Robust multimedia spam filtering based on visual, textual, and audio deep features and random forest
Marouane Kihal,Lamia Hamza
DOI: https://doi.org/10.1007/s11042-023-15170-x
IF: 2.577
2023-04-04
Multimedia Tools and Applications
Abstract:Nowadays, there is a growing demand among Internet and social media users for improved protection against spam. Despite numerous studies focused on spam detection, no contribution has addressed filtering text, image, audio, and video modalities of multimedia content simultaneously. In view of this situation, we present in this paper a new deep multimodal decision-level fusion system that could effectively detect multimedia spam. Our proposed system employs Convolutional Neural Networks (CNN) for feature extraction and selection.
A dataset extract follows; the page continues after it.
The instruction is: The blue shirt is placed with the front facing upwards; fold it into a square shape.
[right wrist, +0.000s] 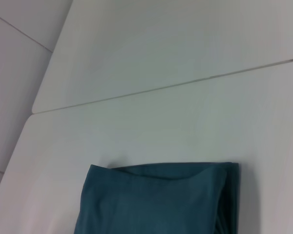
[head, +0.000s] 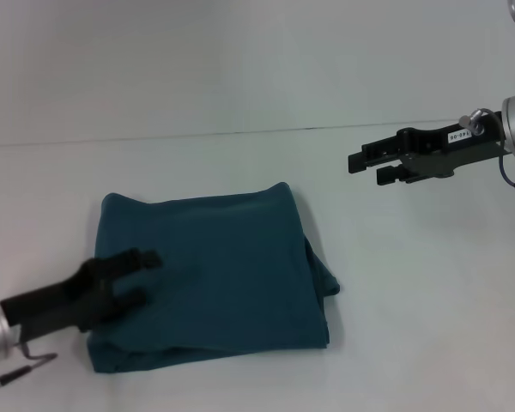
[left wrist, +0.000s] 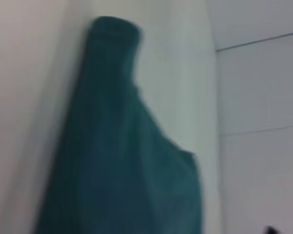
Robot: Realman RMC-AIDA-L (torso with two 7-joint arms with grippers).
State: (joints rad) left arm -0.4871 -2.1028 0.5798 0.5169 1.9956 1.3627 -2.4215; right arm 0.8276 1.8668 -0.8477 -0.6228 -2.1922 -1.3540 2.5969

The retrieved features are organized into three independent vectors, namely visual, textual, and audio (VTA) vectors, to attain a strong content representation. Each vector is then individually fed into a Random Forest (RF) model for further analysis and classification. Thus, we have called our model VTA-CNN-RF. We show that our model overcomes seven Machine Learning (ML) algorithms in each of the three types of VTA information. Additionally, our study involved experiments demonstrating the fusion's advantages on the system's overall performance. Our results indicate a precision rate of 99.08% on a publicly available hybrid dataset that includes text and image content and 98.20% on a composite multimedia dataset. The proposed VTA-CNN-RF model provides superior spam identification compared to previous methods.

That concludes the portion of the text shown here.